Pablo Fajardo, União das Comunidades Afetadas pela Texaco/Chevron, Equador:

“No ano de 2023, a Amazônia sofreu a pior seca. Rios, lagos e lagoas secaram pela primeira vez na história, com eles morreram milhares de seres vivos. A maior responsabilidade por esta crise vivida na Amazônia é de empresas como a Chevron e outras, que destruíram o meio ambiente. O tempo está se esgotando.”

Brenna TwoBears, coordenadora líder de Keep It In The Ground da Rede Ambiental Indígena:

“Estas empresas gananciosas não podem ser admitidas na CQNUMC porque os combustíveis fósseis aproximam o mundo cada vez mais da extinção. Deveríamos ordenar que eles fechassem e avançassem em direção a uma Transição Justa para os Indígenas. Precisamos cessar todos os projetos de combustíveis fósseis, tanto planejados como em funcionamento. Se quisermos que as nossas próximas sete gerações ainda tenham uma casa, este é o único caminho a seguir.

“Caso contrário, os nossos filhos, todos os nossos filhos, herdarão um mundo em chamas. A ONU precisa fechar as portas às empresas de combustíveis fósseis que detêm os fósforos e a gasolina, para que possamos salvar a nossa Mãe Terra.”

Metodologia:

  • Os números baseiam-se numa análise dos delegados participantes nas COP9 a 27, de acordo com as listas finais de participantes das respetivas conferências.
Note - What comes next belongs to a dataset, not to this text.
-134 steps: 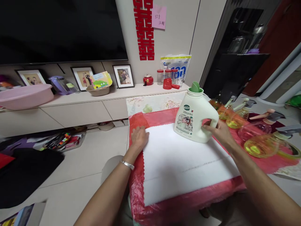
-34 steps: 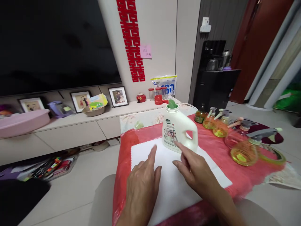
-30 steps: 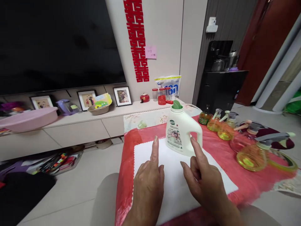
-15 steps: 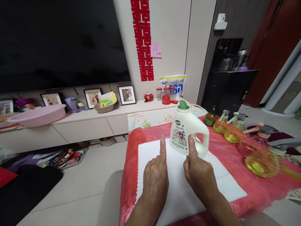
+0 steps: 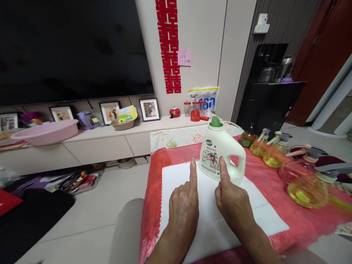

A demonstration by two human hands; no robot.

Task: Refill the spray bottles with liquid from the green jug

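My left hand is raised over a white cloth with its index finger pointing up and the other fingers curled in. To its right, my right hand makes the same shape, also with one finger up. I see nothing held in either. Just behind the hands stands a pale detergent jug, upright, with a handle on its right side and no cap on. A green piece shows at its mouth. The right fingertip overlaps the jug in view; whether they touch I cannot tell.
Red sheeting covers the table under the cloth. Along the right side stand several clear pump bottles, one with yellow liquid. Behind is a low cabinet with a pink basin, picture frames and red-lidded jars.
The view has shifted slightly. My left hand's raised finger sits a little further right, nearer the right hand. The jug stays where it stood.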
  • Os delegados são classificados como lobistas de combustíveis fósseis se se declararem afiliados ou membros de uma delegação que seja uma organização ou fundação de combustíveis fósseis, ou associação comercial.
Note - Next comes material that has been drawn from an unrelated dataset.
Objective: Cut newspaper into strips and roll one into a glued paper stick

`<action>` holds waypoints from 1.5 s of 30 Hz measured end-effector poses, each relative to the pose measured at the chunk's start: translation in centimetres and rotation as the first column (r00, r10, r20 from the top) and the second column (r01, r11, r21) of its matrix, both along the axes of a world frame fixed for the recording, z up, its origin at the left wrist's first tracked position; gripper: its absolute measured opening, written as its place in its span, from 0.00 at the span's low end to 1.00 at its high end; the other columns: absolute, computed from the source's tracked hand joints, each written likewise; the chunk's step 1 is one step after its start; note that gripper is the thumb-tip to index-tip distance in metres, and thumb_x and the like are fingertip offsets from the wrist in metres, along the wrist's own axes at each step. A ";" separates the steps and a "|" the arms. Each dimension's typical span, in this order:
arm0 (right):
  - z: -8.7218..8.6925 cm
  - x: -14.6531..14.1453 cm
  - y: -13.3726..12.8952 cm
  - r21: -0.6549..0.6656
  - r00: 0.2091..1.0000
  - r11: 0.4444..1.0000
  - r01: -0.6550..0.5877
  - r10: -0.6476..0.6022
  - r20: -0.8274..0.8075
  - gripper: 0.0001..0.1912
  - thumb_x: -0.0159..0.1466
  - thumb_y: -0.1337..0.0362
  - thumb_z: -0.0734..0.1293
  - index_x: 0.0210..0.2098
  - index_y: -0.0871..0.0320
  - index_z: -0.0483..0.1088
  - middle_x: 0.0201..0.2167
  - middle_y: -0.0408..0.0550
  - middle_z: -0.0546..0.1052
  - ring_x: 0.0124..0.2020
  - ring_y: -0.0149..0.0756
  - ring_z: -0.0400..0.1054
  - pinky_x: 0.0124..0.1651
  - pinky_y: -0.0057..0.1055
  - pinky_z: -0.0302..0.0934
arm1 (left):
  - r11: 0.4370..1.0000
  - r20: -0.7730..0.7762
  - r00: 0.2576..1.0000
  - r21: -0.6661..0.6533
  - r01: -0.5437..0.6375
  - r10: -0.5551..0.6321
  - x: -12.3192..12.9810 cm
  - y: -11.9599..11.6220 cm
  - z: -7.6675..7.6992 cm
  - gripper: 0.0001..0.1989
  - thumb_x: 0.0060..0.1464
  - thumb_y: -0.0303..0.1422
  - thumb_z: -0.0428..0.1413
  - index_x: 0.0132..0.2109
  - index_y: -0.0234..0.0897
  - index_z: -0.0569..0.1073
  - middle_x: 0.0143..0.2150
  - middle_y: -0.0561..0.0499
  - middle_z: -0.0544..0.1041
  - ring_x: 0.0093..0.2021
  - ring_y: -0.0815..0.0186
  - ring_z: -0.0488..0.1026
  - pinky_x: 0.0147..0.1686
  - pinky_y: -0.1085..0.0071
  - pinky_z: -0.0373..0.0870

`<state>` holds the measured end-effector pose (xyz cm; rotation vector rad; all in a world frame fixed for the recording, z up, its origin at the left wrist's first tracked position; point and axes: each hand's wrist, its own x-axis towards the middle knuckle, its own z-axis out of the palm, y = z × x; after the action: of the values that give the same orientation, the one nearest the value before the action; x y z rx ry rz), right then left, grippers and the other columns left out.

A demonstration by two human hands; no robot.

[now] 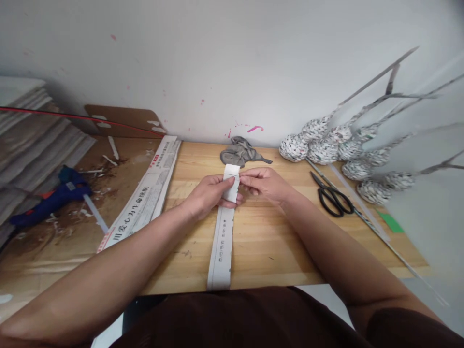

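Observation:
A long strip of newspaper (223, 241) runs up the table from its front edge, and its far end is raised in my hands. My left hand (213, 191) grips that end, thumb on top and fingers beneath. At the strip's right edge, my right hand (263, 183) pinches the paper between thumb and forefinger. Just beyond my hands lies a crumpled grey cloth or glove (243, 152); I cannot tell which.
Folded newspaper strips (137, 198) lie left of my hands. A blue glue gun (58, 198) rests on cardboard (36, 256) farther left, near a paper stack (32, 125). On the right are black scissors (333, 198), a thin rod (380, 234) and several woven paper gourds (322, 151).

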<state>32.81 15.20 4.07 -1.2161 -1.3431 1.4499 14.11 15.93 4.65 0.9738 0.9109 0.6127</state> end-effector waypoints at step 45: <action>-0.7 -1.3 -0.2 -0.024 0.981 0.981 0.191 -0.192 -0.041 0.16 0.50 0.54 0.77 0.26 0.62 0.76 0.19 0.40 0.70 0.19 0.24 0.56 0.18 0.24 0.45 | 0.981 -0.072 0.992 0.155 0.113 -0.103 -0.2 -0.1 -0.8 0.15 0.60 0.40 0.54 0.43 0.33 0.77 0.36 0.46 0.81 0.38 0.64 0.77 0.41 0.67 0.74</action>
<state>31.56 15.05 3.36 -1.2828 -1.1513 1.3481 13.95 15.86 3.82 1.1845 0.8688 0.5709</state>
  • Devido a limitações de capacidade, este projeto não se esforçou por analisar cada participante individual (como fizemos com COPs individuais), mas preferiu concentrar-se na presença dos maiores poluidores e das suas associações comerciais. A pesquisa incluiu as seguintes organizações de combustíveis fósseis: 1) os 100 maiores produtores de petróleo e gás desde 2000, de acordo com dados de produção da empresa de dados de energia Rystad; 2) empresas listadas pelo CDP (Carbon Disclosure Project, nome em inglês) como os maiores emissores históricos de carbono e 3) organizações comerciais de empresas que são substancialmente controladas ou defendem em grande parte a indústria de combustíveis fósseis.

  • Também foram contabilizados os nomes anteriores das organizações e as empresas que adquiriram posteriormente, bem como os nomes das subsidiárias e os resultados de aquisições e fusões.

  • Para evitar duplicações, garantimos que alguém que se declarou pertencente a uma associação comercial (por exemplo, IETA), mas também a uma empresa (por exemplo, Chevron), não fosse contabilizado duas vezes. Como tal, essa pessoa é a) incluída como 1 dos 6.581 delegados de associações comerciais, b) 1 dos 945 delegados da empresa e c) apenas 1 (e não 2) do total de 7.200 delegados.

  • Para permitir a análise, os nomes dos delegados, delegações e afiliações foram adaptados das listas originais de participantes em PDF publicadas pelos organizadores da COP. Devido à natureza irregular de algumas listas originais, é provável que alguns delegados que representam organizações de combustíveis fósseis não tenham sido contados.